I really loved America the Beautiful last night. I was engaged and entertained and appalled at some of the things we all do to conform to someone else's idea of what's beautiful. I walked out of the theatre and wanted badly to call my young nieces and tell them both that they are beautiful. We are all beautiful in our own ways. I say that, but I obviously live to a different standard in my own life.
I have had discussions with my oldest niece about this very subject. Models don't actually look like they do in magazines. Actresses on tv and in films have sat in make-up and hair for hours, before being color-corrected and digitally edited and so on and so forth. I always loved Cindy Crawford for once saying "Even *I* don't wake up looking like Cindy Crawford."

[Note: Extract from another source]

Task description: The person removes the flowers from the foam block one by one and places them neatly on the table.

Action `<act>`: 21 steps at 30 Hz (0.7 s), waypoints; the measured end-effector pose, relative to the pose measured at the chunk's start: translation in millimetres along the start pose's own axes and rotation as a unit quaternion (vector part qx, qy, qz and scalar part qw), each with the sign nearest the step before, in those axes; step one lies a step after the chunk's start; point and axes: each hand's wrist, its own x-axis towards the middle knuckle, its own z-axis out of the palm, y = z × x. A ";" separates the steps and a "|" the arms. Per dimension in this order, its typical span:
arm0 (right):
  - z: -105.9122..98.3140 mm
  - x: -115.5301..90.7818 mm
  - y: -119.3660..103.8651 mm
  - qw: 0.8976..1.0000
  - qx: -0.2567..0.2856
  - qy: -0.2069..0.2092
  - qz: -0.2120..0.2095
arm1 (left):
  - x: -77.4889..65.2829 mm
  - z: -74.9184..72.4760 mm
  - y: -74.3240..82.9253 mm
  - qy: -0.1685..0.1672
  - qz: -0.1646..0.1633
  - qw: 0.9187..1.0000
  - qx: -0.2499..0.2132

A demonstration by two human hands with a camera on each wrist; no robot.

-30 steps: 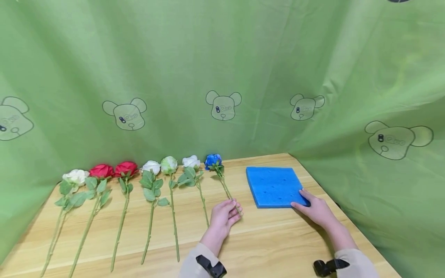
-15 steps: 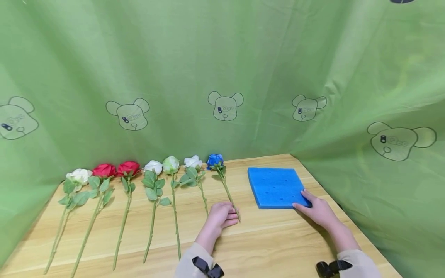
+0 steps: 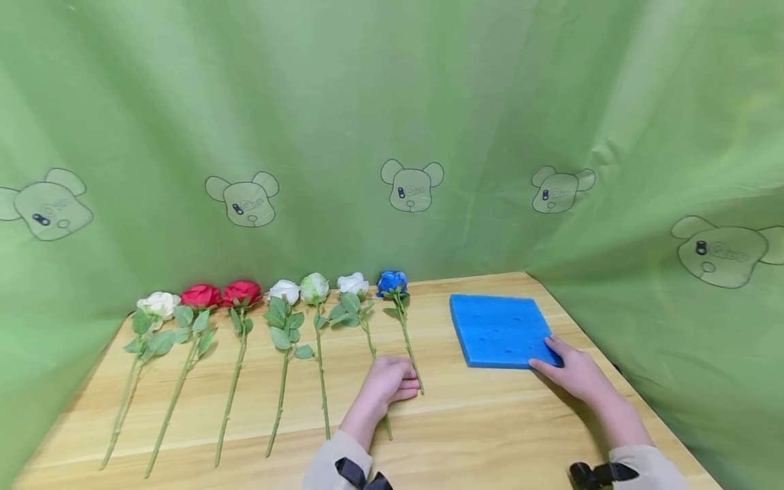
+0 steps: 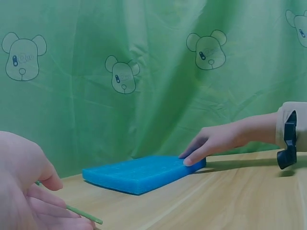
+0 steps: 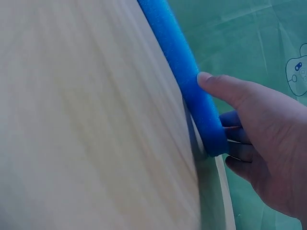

Men's perceptions of what women are supposed to look like are just as out of whack as our own. The pr0n-starification of ourselves. Brazilian waxes (guilty). Push-up bras (guilty) or worse, breast augmentation surgery (not guilty). Sky-high heels (guilty). Bleached hair (have sported every hair color known to man, and some unknown, at varying stages of my life). Collagen-injected lips and Botoxed brows. (NOT GUILTY!) All in the name of attracting a mate and furthering the species? Or all in the name of being gullible when maketers tell me my skin isn't clear enough or my eyebrows are too bushy? The wrinkles I have are called laugh lines. Which means that being happy caused them. What a rip!
I won't stop buying lip gloss. I won't stop searching for a cure for the combo of wrinkles and zits (hooray for your 30s!) I will still think about what sort of chemicals and calories comprise the foods I eat. But I will also call every woman I know beautiful every chance I get. Because really, you are.
I hope that we all see the beauty within, regardless of what the outside may look like.